== Your task ==
Your copy of the data should match it exactly, except that the pictures are gone.

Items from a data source
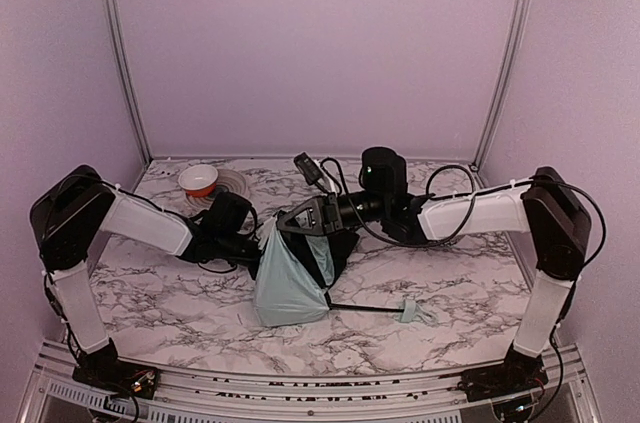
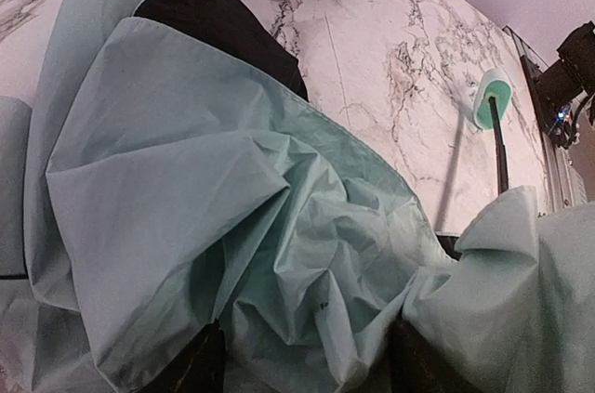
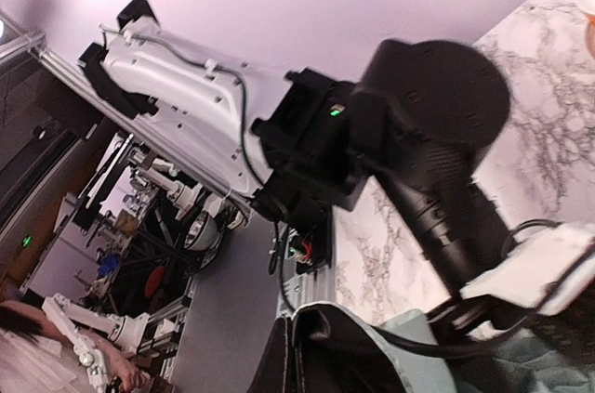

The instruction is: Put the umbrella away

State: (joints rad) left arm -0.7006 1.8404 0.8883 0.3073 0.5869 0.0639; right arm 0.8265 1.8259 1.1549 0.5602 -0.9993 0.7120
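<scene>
The umbrella lies mid-table, its pale mint canopy (image 1: pixel 285 288) bunched into a raised heap. Its slim black shaft (image 1: pixel 365 309) runs right to the small pale green handle (image 1: pixel 410 311). My right gripper (image 1: pixel 274 229) is shut on the canopy's top edge and holds it up; in the right wrist view the gripper (image 3: pixel 296 351) pinches a dark-lined fold of canopy (image 3: pixel 410 337). My left gripper (image 1: pixel 254 243) sits against the canopy's left side. In the left wrist view the gripper (image 2: pixel 302 347) stands open, with canopy (image 2: pixel 232 179) bunched between the fingers (image 2: pixel 191 370). The handle (image 2: pixel 493 96) shows far off.
An orange-and-white bowl (image 1: pixel 198 179) stands at the back left next to a round white dish (image 1: pixel 234 184). Loose black cables (image 1: pixel 340 178) trail behind the right arm. Purple walls and aluminium rails (image 1: pixel 118 43) close in the marble table (image 1: pixel 470 283).
</scene>
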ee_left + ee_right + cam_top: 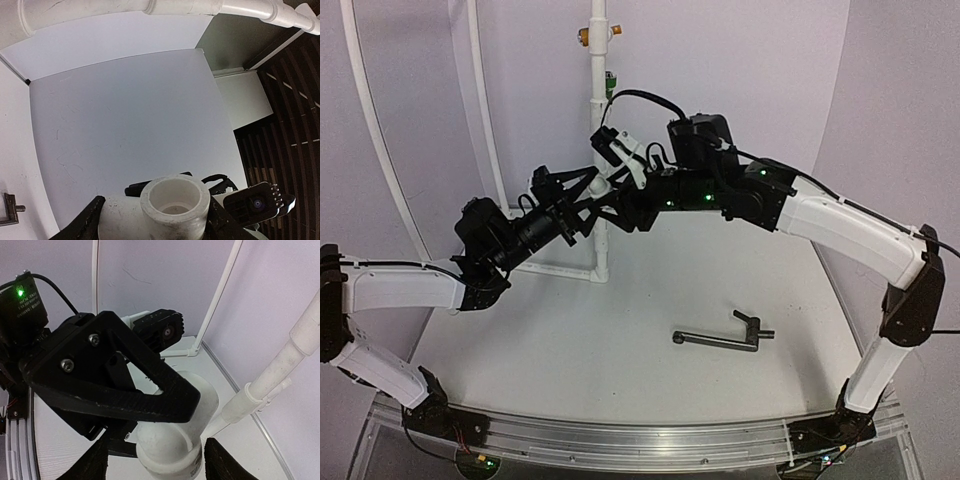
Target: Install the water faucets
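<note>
The black faucet (pixel 718 339) lies flat on the table at the right front, apart from both grippers; a bit of it shows in the left wrist view (pixel 10 207). The tall white pipe (pixel 599 100) stands at the back centre. My left gripper (pixel 588 200) is shut on the pipe's white socket fitting (pixel 174 202), whose open mouth faces the camera. My right gripper (pixel 160 465) is open, with its fingers on either side of the same fitting (pixel 170 450) and gaps on both sides. The left gripper's finger (pixel 115 385) crosses in front of it.
An orange valve (pixel 584 36) and a green valve (pixel 609 88) sit high on the pipe. A low horizontal pipe (pixel 555 268) runs along the table at its foot. Thin white tubes (pixel 360 90) curve up at the left. The purple wall stands behind.
</note>
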`<state>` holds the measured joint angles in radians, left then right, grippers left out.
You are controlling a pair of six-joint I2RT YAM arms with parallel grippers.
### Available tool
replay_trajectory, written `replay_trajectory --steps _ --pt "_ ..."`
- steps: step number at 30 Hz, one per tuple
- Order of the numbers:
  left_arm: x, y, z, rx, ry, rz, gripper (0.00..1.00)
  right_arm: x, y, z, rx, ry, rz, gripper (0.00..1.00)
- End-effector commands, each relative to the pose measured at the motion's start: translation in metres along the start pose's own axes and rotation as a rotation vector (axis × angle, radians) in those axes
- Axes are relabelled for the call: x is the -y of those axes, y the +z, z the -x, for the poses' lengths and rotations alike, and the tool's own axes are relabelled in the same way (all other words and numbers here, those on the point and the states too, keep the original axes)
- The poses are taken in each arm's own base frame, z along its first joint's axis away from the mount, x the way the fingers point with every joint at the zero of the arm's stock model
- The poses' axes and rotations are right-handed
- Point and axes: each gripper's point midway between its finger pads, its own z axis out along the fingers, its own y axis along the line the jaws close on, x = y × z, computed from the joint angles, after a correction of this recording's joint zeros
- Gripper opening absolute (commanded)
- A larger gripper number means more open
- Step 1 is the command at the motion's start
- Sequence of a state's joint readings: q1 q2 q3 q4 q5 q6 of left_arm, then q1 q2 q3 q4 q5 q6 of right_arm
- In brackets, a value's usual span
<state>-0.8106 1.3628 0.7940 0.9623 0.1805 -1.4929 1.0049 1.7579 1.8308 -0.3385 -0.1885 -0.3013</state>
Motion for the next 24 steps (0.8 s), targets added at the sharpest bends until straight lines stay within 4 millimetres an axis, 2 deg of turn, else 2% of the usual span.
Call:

== Solution to the problem ==
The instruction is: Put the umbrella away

State: (joints rad) left arm -0.7006 1.8404 0.8883 0.3073 0.5869 0.0639; right arm 0.8265 1.8259 1.1549 0.5602 -0.9993 0.7120
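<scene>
The umbrella lies mid-table, its pale mint canopy (image 1: pixel 285 288) bunched into a raised heap. Its slim black shaft (image 1: pixel 365 309) runs right to the small pale green handle (image 1: pixel 410 311). My right gripper (image 1: pixel 274 229) is shut on the canopy's top edge and holds it up; in the right wrist view the gripper (image 3: pixel 296 351) pinches a dark-lined fold of canopy (image 3: pixel 410 337). My left gripper (image 1: pixel 254 243) sits against the canopy's left side. In the left wrist view the gripper (image 2: pixel 302 347) stands open, with canopy (image 2: pixel 232 179) bunched between the fingers (image 2: pixel 191 370). The handle (image 2: pixel 493 96) shows far off.
An orange-and-white bowl (image 1: pixel 198 179) stands at the back left next to a round white dish (image 1: pixel 234 184). Loose black cables (image 1: pixel 340 178) trail behind the right arm. Purple walls and aluminium rails (image 1: pixel 118 43) close in the marble table (image 1: pixel 470 283).
</scene>
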ee_left + ee_right + cam_top: 
Target: Install the water faucets
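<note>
The black faucet (pixel 718 339) lies flat on the table at the right front, apart from both grippers; a bit of it shows in the left wrist view (pixel 10 207). The tall white pipe (pixel 599 100) stands at the back centre. My left gripper (pixel 588 200) is shut on the pipe's white socket fitting (pixel 174 202), whose open mouth faces the camera. My right gripper (pixel 160 465) is open, with its fingers on either side of the same fitting (pixel 170 450) and gaps on both sides. The left gripper's finger (pixel 115 385) crosses in front of it.
An orange valve (pixel 584 36) and a green valve (pixel 609 88) sit high on the pipe. A low horizontal pipe (pixel 555 268) runs along the table at its foot. Thin white tubes (pixel 360 90) curve up at the left. The purple wall stands behind.
</note>
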`<state>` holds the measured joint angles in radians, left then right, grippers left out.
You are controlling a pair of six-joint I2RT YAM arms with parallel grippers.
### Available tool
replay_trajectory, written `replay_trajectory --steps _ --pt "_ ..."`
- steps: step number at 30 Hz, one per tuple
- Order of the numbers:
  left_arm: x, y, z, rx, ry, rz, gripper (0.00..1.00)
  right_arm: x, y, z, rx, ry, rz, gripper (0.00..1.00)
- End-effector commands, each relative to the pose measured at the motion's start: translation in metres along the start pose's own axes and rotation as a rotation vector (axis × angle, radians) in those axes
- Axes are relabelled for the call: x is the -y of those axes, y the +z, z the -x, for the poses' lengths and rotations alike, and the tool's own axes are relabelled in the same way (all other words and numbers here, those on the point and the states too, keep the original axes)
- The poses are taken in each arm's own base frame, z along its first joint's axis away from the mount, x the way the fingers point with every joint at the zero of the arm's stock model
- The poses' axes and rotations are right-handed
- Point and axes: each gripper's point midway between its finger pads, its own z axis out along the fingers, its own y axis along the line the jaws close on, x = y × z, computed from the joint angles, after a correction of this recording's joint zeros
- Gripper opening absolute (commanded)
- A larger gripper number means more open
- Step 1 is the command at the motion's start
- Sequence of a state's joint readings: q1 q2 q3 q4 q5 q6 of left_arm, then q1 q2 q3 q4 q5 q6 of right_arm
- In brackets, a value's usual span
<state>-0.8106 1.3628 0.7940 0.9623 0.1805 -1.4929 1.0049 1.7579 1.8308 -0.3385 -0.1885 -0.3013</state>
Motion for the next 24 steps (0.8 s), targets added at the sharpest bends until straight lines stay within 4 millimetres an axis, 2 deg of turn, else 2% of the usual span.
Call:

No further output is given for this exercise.